- [WHAT YOU WILL DO]: Could you transcribe the material below exactly, without leaving out a single line?
SUPPLIED MATERIAL START
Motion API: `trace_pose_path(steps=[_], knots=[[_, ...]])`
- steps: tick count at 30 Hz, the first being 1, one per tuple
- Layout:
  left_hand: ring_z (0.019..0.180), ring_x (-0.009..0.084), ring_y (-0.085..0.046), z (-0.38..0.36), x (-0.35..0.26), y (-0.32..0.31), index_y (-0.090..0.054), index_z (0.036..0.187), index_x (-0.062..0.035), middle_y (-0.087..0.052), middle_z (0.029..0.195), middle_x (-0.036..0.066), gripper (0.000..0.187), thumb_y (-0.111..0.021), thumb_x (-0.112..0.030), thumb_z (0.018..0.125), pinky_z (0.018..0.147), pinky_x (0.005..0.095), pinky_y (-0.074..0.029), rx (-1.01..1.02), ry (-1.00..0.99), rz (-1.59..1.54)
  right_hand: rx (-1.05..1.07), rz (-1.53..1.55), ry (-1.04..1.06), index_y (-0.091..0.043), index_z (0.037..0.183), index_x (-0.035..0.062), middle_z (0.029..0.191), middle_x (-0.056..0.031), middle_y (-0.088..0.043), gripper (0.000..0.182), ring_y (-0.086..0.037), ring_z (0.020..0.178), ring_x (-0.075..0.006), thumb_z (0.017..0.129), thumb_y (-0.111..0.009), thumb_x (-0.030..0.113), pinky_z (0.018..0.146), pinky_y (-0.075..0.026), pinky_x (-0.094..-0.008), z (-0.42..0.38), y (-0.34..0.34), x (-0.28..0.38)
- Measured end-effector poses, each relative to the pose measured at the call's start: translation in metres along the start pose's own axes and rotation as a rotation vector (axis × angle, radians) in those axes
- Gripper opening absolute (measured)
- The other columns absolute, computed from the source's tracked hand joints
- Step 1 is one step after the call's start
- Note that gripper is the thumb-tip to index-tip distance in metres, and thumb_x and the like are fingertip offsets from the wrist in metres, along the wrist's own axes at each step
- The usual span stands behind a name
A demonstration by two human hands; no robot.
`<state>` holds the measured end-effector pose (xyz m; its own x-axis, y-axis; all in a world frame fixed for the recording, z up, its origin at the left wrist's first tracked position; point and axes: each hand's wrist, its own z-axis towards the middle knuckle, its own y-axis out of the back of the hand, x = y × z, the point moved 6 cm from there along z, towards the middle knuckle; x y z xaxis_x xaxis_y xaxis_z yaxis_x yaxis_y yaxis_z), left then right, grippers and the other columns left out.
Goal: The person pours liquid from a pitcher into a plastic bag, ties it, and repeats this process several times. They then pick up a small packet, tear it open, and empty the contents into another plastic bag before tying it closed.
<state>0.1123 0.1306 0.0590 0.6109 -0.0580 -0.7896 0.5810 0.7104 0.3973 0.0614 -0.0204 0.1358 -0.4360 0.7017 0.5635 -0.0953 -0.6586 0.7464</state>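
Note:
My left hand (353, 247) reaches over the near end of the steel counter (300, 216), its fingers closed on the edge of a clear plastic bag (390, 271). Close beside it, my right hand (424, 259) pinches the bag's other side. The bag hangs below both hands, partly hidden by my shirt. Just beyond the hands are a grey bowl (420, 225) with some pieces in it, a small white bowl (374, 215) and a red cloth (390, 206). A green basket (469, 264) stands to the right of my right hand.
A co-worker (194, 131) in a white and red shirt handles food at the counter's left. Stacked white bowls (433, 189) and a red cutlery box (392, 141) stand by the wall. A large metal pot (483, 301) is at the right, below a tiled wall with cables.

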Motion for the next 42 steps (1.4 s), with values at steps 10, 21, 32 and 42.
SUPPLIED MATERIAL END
- [RESULT OF THE EXERCISE]:
Motion API: `trace_pose_path(steps=[_], knots=[[_, ...]])`
- steps: tick count at 30 Hz, the first being 1, one per tuple
- Layout:
  left_hand: ring_z (0.019..0.180), ring_x (-0.009..0.084), ring_y (-0.085..0.046), z (-0.38..0.36), x (-0.35..0.26), y (-0.32..0.31), index_y (-0.090..0.054), index_z (0.036..0.187), index_x (-0.062..0.035), middle_y (-0.087..0.052), middle_z (0.029..0.195), middle_x (-0.036..0.066), gripper (0.000..0.187), thumb_y (-0.111..0.021), thumb_x (-0.112..0.030), thumb_z (0.018..0.125), pinky_z (0.018..0.147), pinky_x (0.005..0.095), pinky_y (-0.074..0.029), rx (-1.01..1.02), ry (-1.00..0.99), rz (-1.59..1.54)
  right_hand: rx (-1.05..1.07), rz (-1.53..1.55), ry (-1.04..1.06), index_y (-0.091..0.043), index_z (0.037..0.183), index_x (-0.035..0.062), middle_z (0.029..0.191), middle_x (-0.056..0.031), middle_y (-0.088..0.043), gripper (0.000..0.182), ring_y (-0.086..0.037), ring_z (0.020..0.178), ring_x (-0.075..0.006), thumb_z (0.017..0.129), thumb_y (-0.111..0.009), thumb_x (-0.030..0.113), pinky_z (0.018..0.146), pinky_y (-0.075..0.026), pinky_x (-0.094..-0.008), z (-0.42..0.38), y (-0.34..0.34), x (-0.28..0.38)
- Measured end-effector poses, each relative to the pose measured at the call's start: translation in metres along the start pose's own axes and rotation as a rotation vector (axis × angle, radians) in those axes
- Gripper opening absolute (measured)
- The other columns absolute, computed from the source's tracked hand joints
- Step 1 is one step after the call's start
- Note that gripper is the thumb-tip to index-tip distance in metres, and thumb_x and the like are fingertip offsets from the wrist in metres, along the wrist's own axes at each step
- The usual span stands behind a name
A demonstration by two human hands; no robot.
`<state>` holds the measured end-effector pose (xyz m; its own x-axis, y-axis; all in a world frame fixed for the recording, z up, its origin at the left wrist's first tracked position; point and axes: each hand's wrist, its own z-axis towards the middle knuckle, its own y-axis out of the back of the hand, x = y × z, the point moved 6 cm from there along z, towards the middle knuckle; x y z xaxis_x xaxis_y xaxis_z yaxis_x yaxis_y yaxis_z), left then right, grippers and the other columns left out.
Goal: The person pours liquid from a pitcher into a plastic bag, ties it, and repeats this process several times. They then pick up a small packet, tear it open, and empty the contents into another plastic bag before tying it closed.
<state>0.1123 0.1306 0.0590 0.6109 -0.0580 -0.7896 0.5810 0.7104 0.3973 0.0614 -0.0204 0.1358 -0.4360 0.7017 0.5635 -0.0953 -0.6586 0.7464</state>
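Note:
My left hand (353, 247) reaches over the near end of the steel counter (300, 216), its fingers closed on the edge of a clear plastic bag (390, 271). Close beside it, my right hand (424, 259) pinches the bag's other side. The bag hangs below both hands, partly hidden by my shirt. Just beyond the hands are a grey bowl (420, 225) with some pieces in it, a small white bowl (374, 215) and a red cloth (390, 206). A green basket (469, 264) stands to the right of my right hand.
A co-worker (194, 131) in a white and red shirt handles food at the counter's left. Stacked white bowls (433, 189) and a red cutlery box (392, 141) stand by the wall. A large metal pot (483, 301) is at the right, below a tiled wall with cables.
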
Motion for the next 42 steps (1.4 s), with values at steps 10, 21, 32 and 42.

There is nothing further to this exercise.